- Your task: In the material below, find the span from the line with "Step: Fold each" to the line with "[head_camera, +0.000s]" and transcribe only those lines, exactly, ends included, without the pictures.

- Provided data:

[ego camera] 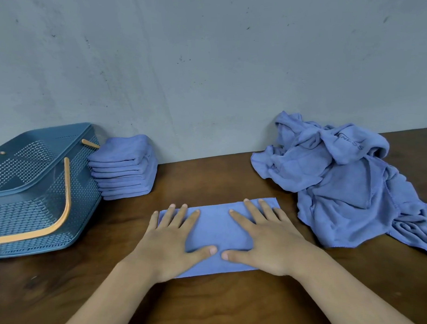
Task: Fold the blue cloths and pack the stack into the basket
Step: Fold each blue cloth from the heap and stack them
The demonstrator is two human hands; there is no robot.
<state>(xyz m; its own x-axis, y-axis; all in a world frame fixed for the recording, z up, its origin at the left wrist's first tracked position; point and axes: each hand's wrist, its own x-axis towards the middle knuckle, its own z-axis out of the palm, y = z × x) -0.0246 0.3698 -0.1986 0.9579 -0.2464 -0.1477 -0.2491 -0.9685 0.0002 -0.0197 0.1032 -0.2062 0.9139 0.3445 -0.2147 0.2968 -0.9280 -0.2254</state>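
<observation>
The left hand (173, 243) and right hand (270, 243) press straight fingers (181, 216) on a half-folded cloth (217, 225) (gripping nothing). Left of the fingers, a folded stack (125, 168) waits outside the basket (37, 180); to their right, a crumpled pile (340, 180) lies unfolded.

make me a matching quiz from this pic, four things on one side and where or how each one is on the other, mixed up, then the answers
1 basket
2 folded stack
3 crumpled pile
4 single cloth

A heaped at the right
B flat under left hand and right hand
C far left, orange handle
D next to the basket, by the wall

Pairs: 1-C, 2-D, 3-A, 4-B
</observation>
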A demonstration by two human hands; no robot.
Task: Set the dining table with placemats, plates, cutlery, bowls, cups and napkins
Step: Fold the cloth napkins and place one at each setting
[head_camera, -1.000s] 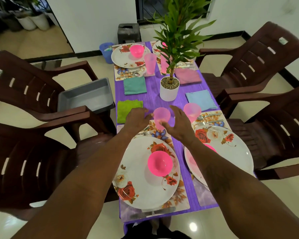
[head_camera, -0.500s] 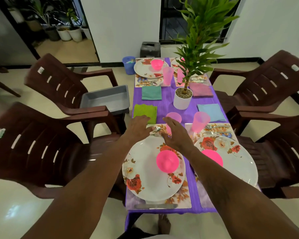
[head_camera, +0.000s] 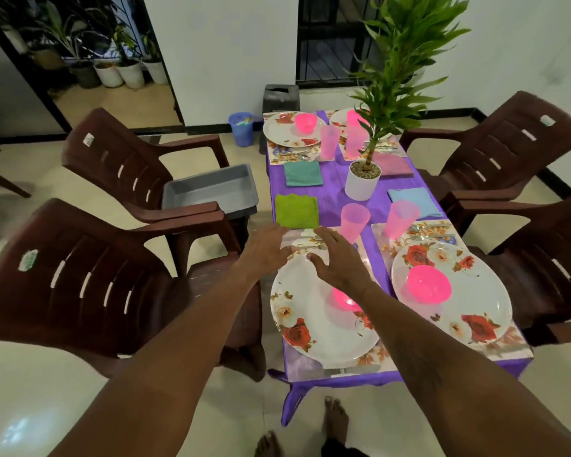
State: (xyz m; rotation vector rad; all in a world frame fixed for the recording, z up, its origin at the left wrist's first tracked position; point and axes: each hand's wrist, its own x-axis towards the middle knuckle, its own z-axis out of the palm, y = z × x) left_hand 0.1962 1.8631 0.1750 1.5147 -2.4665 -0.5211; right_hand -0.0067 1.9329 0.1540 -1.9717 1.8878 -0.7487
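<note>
The purple table (head_camera: 330, 199) carries floral placemats with plates. Over the far rim of the near left floral plate (head_camera: 314, 324) hover my left hand (head_camera: 266, 247) and my right hand (head_camera: 338, 258), both with fingers spread and holding nothing. My right forearm partly hides the pink bowl (head_camera: 343, 300) on that plate. A pink cup (head_camera: 354, 222) stands just beyond my right hand, and a green napkin (head_camera: 296, 211) lies just beyond my left. The near right plate (head_camera: 475, 311) bears another pink bowl (head_camera: 428, 284), with a pink cup (head_camera: 402, 218) and cutlery behind it.
A potted plant (head_camera: 362, 183) stands mid-table, with teal (head_camera: 302, 173), blue (head_camera: 412, 201) and mauve napkins around it. Two set places lie at the far end. Brown plastic chairs flank the table; a grey tub (head_camera: 208, 189) sits on the far left chair.
Both hands have drawn back from the pink cup toward the near plate's far rim. The camera has pulled back and shifted left, showing more of the room.
</note>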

- Output of the exercise:
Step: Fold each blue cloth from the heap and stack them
The demonstrator is two human hands; there is no robot.
<state>(xyz m; its own x-axis, y-axis; all in a world frame fixed for the recording, z up, its origin at the left wrist's first tracked position; point and axes: each hand's wrist, its own x-axis towards the middle knuckle, its own z-axis out of the palm, y = z × x) -0.0246 0.3698 -0.1986 0.9579 -0.2464 -0.1477 -0.2491 -0.9685 0.0002 -0.0197 0.1032 -0.2062 0.9139 0.3445 -0.2147 0.2968 -0.9280 -0.2254</state>
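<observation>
The left hand (173, 243) and right hand (270, 243) press straight fingers (181, 216) on a half-folded cloth (217, 225) (gripping nothing). Left of the fingers, a folded stack (125, 168) waits outside the basket (37, 180); to their right, a crumpled pile (340, 180) lies unfolded.

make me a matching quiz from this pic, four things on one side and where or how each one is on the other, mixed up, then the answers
1 basket
2 folded stack
3 crumpled pile
4 single cloth

A heaped at the right
B flat under left hand and right hand
C far left, orange handle
D next to the basket, by the wall

Pairs: 1-C, 2-D, 3-A, 4-B
</observation>
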A demonstration by two human hands; no robot.
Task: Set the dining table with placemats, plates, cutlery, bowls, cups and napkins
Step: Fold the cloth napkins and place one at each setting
[head_camera, -1.000s] 
[head_camera, -0.500s] 
[head_camera, +0.000s] 

For this exercise, nothing more is required.